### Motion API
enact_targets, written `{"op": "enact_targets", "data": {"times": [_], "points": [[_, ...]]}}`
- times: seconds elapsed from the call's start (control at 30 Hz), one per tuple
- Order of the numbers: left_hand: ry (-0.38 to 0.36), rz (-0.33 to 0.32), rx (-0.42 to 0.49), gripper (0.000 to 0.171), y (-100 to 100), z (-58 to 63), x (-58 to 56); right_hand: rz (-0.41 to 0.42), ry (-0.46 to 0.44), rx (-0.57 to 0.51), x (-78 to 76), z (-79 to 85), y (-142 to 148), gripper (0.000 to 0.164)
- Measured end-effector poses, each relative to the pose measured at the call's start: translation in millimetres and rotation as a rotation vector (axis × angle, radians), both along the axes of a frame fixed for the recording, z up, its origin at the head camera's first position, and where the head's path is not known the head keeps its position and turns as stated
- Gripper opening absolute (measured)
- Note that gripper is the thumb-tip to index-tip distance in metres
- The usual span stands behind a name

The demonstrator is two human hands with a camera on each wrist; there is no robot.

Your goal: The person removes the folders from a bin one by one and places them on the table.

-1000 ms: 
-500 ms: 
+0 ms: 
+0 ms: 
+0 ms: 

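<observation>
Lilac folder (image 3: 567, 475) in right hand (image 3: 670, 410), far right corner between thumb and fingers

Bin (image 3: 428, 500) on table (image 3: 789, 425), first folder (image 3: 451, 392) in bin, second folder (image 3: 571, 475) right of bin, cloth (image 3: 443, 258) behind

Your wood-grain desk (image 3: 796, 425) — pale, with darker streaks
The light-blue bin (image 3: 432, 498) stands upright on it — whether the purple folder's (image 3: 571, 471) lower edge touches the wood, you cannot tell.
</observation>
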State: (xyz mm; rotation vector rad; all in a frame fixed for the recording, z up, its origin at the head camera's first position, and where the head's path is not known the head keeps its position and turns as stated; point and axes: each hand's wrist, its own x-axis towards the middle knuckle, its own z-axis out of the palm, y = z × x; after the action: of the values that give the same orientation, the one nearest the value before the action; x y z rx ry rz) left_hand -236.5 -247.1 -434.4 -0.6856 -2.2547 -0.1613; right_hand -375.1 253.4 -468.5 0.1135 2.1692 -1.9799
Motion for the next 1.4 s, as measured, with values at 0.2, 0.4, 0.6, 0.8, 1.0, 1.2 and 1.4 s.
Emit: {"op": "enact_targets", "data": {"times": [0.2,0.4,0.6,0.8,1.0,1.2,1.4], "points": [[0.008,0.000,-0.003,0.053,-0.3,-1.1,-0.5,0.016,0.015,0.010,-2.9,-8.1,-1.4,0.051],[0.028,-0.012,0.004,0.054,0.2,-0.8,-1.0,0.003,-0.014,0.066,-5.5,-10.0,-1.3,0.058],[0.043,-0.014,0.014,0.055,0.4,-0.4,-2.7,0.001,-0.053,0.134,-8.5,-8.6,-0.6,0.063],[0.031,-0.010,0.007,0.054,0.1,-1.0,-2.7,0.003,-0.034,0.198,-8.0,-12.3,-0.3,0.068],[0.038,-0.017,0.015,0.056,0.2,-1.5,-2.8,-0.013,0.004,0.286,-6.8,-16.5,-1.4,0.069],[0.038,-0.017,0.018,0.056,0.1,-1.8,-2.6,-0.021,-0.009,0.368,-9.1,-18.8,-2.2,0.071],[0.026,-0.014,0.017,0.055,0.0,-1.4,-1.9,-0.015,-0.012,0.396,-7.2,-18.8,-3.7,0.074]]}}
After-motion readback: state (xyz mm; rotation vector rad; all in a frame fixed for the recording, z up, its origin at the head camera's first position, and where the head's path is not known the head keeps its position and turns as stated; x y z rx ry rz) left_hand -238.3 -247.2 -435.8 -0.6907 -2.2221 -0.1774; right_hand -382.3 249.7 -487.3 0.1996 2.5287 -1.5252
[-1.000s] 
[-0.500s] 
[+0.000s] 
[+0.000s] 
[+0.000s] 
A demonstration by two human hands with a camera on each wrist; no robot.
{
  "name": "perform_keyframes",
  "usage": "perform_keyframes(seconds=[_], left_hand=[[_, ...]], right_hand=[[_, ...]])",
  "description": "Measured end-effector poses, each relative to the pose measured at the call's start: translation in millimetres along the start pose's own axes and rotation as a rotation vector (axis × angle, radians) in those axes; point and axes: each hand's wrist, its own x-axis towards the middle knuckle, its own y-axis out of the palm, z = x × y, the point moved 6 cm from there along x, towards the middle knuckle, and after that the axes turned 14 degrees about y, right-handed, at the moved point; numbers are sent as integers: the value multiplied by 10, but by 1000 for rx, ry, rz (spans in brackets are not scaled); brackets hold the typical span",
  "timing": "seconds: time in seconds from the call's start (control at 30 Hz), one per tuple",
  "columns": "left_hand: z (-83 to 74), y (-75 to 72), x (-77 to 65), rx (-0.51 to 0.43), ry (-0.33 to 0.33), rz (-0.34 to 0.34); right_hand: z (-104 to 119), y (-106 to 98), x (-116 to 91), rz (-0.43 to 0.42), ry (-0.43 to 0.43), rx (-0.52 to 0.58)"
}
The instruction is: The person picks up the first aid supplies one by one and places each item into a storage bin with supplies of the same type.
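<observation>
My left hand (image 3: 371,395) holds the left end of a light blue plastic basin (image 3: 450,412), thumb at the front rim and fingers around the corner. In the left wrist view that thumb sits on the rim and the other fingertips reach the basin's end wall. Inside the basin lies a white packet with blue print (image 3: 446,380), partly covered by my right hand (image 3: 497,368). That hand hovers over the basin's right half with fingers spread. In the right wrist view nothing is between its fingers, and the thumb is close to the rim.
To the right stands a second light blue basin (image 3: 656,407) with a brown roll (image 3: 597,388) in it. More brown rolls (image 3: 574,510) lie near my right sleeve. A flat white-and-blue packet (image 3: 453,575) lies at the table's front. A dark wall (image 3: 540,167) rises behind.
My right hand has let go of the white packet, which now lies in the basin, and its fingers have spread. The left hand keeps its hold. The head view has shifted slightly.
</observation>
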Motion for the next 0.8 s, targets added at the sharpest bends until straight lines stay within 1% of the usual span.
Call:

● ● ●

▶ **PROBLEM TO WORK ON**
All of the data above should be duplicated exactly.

▶ **RESPONSE AREA**
### Motion API
enact_targets, written `{"op": "enact_targets", "data": {"times": [_], "points": [[_, ...]]}}`
- times: seconds elapsed from the call's start (control at 30 Hz), one per tuple
- Order of the numbers: left_hand: ry (-0.38 to 0.36), rz (-0.33 to 0.32), rx (-0.42 to 0.49), gripper (0.000 to 0.171), y (-100 to 100), z (-58 to 63), x (-58 to 56); right_hand: rz (-0.41 to 0.42), ry (-0.46 to 0.44), rx (-0.57 to 0.51), x (-78 to 76), z (-79 to 85), y (-142 to 148), gripper (0.000 to 0.164)
- Measured end-effector poses, each relative to the pose measured at the call's start: translation in millimetres and rotation as a rotation vector (axis × angle, radians), both along the axes of a frame fixed for the recording, z up, its origin at the head camera's first position, and where the head's path is not known the head keeps its position and turns as stated
- Gripper opening absolute (measured)
- Note that gripper is the thumb-tip to index-tip distance in metres
- The usual span stands behind a name

The demonstrator is two human hands with a camera on each wrist; there is no robot.

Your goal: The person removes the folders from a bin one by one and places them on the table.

-1000 ms: 
-500 ms: 
+0 ms: 
+0 ms: 
+0 ms: 

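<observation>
Lilac folder (image 3: 567, 475) in right hand (image 3: 670, 410), far right corner between thumb and fingers

Bin (image 3: 428, 500) on table (image 3: 789, 425), first folder (image 3: 451, 392) in bin, second folder (image 3: 571, 475) right of bin, cloth (image 3: 443, 258) behind

Your wood-grain desk (image 3: 796, 425) — pale, with darker streaks
The light-blue bin (image 3: 432, 498) stands upright on it — whether the purple folder's (image 3: 571, 471) lower edge touches the wood, you cannot tell.
</observation>
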State: (xyz mm; rotation vector rad; all in a frame fixed for the recording, z up, its origin at the head camera's first position, and where the head's path is not known the head keeps its position and turns as stated; point and axes: each hand's wrist, its own x-axis towards the middle knuckle, its own z-axis out of the palm, y = z × x; after the action: of the values that give the same orientation, the one nearest the value before the action; x y z rx ry rz) left_hand -236.5 -247.1 -434.4 -0.6856 -2.2547 -0.1613; right_hand -375.1 253.4 -468.5 0.1135 2.1692 -1.9799
Motion for the next 1.4 s, as measured, with values at 0.2, 0.4, 0.6, 0.8, 1.0, 1.2 and 1.4 s.
Emit: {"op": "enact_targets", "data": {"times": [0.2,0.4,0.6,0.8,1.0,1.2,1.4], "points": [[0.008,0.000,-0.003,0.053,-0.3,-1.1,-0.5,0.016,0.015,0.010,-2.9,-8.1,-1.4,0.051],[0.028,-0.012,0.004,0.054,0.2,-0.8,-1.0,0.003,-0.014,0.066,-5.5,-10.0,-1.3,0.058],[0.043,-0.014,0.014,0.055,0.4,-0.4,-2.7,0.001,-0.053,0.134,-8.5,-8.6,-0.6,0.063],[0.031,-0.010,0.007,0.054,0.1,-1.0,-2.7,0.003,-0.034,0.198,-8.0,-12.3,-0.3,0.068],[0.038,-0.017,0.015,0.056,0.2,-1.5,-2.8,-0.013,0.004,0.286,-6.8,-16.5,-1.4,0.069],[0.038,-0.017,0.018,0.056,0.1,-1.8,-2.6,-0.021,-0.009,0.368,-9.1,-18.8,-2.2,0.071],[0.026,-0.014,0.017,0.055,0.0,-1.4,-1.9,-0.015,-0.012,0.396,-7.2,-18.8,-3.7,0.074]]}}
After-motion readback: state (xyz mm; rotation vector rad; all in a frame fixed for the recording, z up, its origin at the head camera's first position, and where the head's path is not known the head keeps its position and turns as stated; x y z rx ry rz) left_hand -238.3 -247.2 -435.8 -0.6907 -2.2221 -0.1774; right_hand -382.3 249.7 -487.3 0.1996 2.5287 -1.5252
[-1.000s] 
[-0.500s] 
[+0.000s] 
[+0.000s] 
[+0.000s] 
A demonstration by two human hands with a camera on each wrist; no robot.
{
  "name": "perform_keyframes",
  "usage": "perform_keyframes(seconds=[_], left_hand=[[_, ...]], right_hand=[[_, ...]])",
  "description": "Measured end-effector poses, each relative to the pose measured at the call's start: translation in millimetres along the start pose's own axes and rotation as a rotation vector (axis × angle, radians) in those axes; point and axes: each hand's wrist, its own x-axis towards the middle knuckle, its own y-axis out of the palm, z = x × y, the point moved 6 cm from there along x, towards the middle knuckle, and after that the axes turned 14 degrees about y, right-handed, at the moved point; numbers are sent as integers: the value multiplied by 10, but by 1000 for rx, ry, rz (spans in brackets are not scaled); brackets hold the typical span",
  "timing": "seconds: time in seconds from the call's start (control at 30 Hz), one per tuple",
  "columns": "left_hand: z (-83 to 74), y (-75 to 72), x (-77 to 65), rx (-0.51 to 0.43), ry (-0.33 to 0.33), rz (-0.34 to 0.34); right_hand: z (-104 to 119), y (-106 to 98), x (-116 to 91), rz (-0.43 to 0.42), ry (-0.43 to 0.43), rx (-0.52 to 0.58)"
}
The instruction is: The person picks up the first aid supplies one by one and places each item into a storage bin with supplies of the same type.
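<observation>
My left hand (image 3: 371,395) holds the left end of a light blue plastic basin (image 3: 450,412), thumb at the front rim and fingers around the corner. In the left wrist view that thumb sits on the rim and the other fingertips reach the basin's end wall. Inside the basin lies a white packet with blue print (image 3: 446,380), partly covered by my right hand (image 3: 497,368). That hand hovers over the basin's right half with fingers spread. In the right wrist view nothing is between its fingers, and the thumb is close to the rim.
To the right stands a second light blue basin (image 3: 656,407) with a brown roll (image 3: 597,388) in it. More brown rolls (image 3: 574,510) lie near my right sleeve. A flat white-and-blue packet (image 3: 453,575) lies at the table's front. A dark wall (image 3: 540,167) rises behind.
My right hand has let go of the white packet, which now lies in the basin, and its fingers have spread. The left hand keeps its hold. The head view has shifted slightly.
</observation>
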Motion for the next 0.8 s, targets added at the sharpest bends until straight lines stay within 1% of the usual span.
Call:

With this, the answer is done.